- **DIRECTIONS FOR THIS TASK**
Below are the records; copy each line in which "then" occurs.

====== GIVEN ENTRIES

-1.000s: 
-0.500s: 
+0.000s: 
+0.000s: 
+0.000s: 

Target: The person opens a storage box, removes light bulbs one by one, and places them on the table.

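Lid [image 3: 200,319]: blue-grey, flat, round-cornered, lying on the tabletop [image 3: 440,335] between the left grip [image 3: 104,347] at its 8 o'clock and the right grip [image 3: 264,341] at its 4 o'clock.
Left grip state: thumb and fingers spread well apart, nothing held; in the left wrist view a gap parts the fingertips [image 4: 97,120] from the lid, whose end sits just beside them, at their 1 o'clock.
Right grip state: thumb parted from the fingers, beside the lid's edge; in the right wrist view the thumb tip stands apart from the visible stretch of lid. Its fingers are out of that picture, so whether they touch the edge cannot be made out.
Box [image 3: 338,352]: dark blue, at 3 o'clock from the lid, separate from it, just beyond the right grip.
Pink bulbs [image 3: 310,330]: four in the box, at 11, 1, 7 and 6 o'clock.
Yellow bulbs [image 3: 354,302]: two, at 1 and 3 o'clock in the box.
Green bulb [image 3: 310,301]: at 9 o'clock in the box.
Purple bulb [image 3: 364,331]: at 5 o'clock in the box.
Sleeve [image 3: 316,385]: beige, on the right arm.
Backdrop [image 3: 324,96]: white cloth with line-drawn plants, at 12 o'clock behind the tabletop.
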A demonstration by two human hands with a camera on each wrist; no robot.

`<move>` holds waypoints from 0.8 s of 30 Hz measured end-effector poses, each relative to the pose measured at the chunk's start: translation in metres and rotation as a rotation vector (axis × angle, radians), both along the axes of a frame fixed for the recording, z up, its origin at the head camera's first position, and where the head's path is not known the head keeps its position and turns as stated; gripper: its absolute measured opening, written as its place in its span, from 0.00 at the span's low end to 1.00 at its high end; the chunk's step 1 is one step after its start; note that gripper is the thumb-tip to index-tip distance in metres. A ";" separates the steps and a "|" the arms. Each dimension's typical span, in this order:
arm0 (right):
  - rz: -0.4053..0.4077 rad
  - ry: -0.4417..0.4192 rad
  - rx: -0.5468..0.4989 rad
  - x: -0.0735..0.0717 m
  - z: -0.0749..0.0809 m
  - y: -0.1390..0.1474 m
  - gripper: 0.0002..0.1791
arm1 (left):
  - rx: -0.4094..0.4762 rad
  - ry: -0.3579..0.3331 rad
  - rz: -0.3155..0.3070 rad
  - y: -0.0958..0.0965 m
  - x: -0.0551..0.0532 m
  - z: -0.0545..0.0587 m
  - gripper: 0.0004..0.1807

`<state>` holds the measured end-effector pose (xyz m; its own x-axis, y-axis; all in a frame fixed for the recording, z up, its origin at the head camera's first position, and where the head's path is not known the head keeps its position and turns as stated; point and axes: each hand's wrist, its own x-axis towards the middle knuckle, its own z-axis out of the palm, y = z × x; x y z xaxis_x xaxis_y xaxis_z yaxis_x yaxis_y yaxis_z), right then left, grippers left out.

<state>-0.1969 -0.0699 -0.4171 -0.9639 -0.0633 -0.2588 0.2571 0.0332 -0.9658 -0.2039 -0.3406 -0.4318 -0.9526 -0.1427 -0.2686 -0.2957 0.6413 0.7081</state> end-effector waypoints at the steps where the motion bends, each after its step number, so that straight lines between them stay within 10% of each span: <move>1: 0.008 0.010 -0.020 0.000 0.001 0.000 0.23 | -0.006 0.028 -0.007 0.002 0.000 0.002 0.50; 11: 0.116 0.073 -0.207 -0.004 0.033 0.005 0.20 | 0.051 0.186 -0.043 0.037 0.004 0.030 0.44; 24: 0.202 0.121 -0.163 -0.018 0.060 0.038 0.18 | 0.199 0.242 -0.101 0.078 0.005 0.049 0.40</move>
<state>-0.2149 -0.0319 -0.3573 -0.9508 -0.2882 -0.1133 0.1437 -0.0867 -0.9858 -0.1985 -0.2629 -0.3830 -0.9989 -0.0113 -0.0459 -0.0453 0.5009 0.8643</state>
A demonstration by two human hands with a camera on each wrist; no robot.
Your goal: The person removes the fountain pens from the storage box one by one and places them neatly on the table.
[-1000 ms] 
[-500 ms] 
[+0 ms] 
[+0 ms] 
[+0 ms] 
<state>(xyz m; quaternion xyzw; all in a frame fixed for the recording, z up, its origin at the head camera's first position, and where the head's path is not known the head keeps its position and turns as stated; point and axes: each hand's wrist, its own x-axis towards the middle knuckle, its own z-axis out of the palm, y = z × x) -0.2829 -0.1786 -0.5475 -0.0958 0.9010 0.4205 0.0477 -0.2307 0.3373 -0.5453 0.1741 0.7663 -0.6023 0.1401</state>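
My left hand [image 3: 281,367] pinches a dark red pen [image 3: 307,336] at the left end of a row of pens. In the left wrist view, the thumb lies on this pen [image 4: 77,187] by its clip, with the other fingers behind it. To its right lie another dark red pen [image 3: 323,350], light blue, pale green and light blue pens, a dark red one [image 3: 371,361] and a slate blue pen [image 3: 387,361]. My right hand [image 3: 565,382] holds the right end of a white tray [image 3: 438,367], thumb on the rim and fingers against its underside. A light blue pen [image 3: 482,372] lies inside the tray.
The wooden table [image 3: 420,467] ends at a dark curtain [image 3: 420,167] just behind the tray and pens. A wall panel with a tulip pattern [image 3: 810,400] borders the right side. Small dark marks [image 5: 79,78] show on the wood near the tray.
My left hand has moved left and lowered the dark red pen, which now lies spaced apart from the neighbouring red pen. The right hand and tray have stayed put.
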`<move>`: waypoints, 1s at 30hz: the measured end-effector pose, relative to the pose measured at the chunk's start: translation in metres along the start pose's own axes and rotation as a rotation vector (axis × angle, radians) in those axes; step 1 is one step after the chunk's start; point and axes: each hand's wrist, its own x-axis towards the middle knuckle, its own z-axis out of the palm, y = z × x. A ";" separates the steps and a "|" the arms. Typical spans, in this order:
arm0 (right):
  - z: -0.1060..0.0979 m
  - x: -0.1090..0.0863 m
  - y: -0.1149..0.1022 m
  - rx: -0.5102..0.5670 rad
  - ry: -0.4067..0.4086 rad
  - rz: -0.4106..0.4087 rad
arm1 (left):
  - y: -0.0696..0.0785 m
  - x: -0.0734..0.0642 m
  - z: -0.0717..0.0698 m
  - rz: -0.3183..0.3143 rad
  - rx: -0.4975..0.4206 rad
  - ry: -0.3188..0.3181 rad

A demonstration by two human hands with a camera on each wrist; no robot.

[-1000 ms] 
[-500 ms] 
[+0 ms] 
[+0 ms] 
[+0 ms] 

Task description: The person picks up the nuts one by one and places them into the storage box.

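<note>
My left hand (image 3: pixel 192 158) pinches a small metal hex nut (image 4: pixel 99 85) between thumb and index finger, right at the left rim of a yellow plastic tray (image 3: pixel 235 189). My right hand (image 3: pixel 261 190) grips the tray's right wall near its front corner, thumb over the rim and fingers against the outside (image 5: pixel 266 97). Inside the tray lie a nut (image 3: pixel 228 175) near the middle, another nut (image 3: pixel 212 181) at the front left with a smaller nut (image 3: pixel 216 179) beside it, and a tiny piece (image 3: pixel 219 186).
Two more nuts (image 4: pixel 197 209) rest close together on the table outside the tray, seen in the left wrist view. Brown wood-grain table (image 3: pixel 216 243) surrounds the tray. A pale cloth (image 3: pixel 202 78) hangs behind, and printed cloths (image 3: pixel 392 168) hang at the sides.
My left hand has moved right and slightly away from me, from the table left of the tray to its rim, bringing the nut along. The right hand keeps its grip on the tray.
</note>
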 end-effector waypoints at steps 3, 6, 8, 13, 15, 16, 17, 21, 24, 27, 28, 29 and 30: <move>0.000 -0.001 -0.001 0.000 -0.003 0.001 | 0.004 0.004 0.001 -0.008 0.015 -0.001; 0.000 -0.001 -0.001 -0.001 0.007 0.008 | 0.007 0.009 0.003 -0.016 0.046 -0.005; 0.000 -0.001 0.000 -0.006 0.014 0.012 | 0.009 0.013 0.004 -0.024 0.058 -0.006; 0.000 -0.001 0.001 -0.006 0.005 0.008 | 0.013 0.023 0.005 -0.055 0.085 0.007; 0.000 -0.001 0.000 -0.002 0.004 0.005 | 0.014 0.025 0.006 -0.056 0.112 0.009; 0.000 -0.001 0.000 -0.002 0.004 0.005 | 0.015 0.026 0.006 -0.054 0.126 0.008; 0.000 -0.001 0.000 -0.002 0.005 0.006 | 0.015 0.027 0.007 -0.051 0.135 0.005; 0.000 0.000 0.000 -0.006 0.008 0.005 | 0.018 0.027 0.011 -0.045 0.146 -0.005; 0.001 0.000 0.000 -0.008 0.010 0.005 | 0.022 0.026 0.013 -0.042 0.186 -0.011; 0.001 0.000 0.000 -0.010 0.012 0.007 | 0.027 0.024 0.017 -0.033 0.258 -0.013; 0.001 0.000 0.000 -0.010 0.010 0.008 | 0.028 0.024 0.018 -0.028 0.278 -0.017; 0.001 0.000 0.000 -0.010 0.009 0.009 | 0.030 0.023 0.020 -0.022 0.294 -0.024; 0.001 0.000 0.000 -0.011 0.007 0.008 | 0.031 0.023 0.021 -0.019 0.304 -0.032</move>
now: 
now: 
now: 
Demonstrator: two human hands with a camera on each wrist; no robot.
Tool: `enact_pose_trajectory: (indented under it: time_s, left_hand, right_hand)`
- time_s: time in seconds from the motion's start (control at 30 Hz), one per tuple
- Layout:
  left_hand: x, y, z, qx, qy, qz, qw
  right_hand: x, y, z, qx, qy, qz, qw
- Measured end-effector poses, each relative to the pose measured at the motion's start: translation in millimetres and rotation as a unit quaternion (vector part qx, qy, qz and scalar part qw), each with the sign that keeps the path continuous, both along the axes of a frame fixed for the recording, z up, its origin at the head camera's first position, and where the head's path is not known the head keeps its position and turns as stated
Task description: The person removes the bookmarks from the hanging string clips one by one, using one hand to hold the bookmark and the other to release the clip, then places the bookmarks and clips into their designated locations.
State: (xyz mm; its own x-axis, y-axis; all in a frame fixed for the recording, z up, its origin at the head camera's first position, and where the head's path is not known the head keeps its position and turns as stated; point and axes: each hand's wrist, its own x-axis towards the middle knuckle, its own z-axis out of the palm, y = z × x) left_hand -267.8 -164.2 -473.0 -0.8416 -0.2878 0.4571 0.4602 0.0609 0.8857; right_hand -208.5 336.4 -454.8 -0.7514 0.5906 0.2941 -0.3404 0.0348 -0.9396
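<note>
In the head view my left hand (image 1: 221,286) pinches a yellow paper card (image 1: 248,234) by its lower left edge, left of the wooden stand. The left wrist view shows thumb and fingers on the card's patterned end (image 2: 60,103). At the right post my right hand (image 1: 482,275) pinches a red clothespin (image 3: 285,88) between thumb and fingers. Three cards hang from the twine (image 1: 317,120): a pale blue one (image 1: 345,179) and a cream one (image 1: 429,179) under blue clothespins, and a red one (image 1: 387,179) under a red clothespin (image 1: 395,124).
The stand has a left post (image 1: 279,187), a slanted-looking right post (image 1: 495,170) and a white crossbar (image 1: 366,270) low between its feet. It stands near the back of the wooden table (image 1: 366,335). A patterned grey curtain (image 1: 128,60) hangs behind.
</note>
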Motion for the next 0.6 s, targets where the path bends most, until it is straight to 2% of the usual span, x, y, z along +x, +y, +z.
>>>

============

- **WRITTEN ANSWER**
`<state>` holds the measured end-effector pose (xyz m; its own x-axis, y-axis; all in a frame fixed for the recording, z up, its origin at the head camera's first position, and where the head's path is not known the head keeps its position and turns as stated; point and axes: each hand's wrist, its own x-axis towards the middle knuckle, its own z-axis out of the palm, y = z × x; x y z xaxis_x xaxis_y xaxis_z yaxis_x yaxis_y yaxis_z), right then left, grippers left out.
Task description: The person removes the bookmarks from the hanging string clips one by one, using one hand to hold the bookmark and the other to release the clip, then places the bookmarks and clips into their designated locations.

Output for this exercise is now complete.